====== Given material ======

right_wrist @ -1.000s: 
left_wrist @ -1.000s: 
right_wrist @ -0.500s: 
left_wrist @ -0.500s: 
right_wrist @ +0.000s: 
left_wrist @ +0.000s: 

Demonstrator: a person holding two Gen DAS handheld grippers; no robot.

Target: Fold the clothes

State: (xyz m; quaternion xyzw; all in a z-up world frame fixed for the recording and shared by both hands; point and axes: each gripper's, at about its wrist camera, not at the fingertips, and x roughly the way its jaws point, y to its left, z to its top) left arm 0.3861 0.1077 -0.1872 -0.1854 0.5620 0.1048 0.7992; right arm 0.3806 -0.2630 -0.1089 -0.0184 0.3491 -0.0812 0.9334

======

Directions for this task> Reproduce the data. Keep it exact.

Exercise answer>
right_wrist @ -1.000s: 
left_wrist @ -1.000s: 
right_wrist @ -0.500s: 
left_wrist @ -0.500s: 
right_wrist @ +0.000s: 
left_wrist @ +0.000s: 

Demonstrator: a person holding two Gen DAS handheld grippers; no robot.

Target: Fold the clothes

State: (xyz m; quaternion xyzw; all in a z-up world frame fixed for the recording and shared by both hands; point and axes: each gripper's, at about its wrist camera, not at the fingertips, and x roughly the way its jaws point, y to its left, z to its top) left arm 0.3861 0.1077 -0.1872 -0.1854 0.5620 0.1048 0.7992; right arm 0.3806 -0.2630 -0.1089 -0.0184 0.3491 -0.0812 0.9334

This exercise has been completed.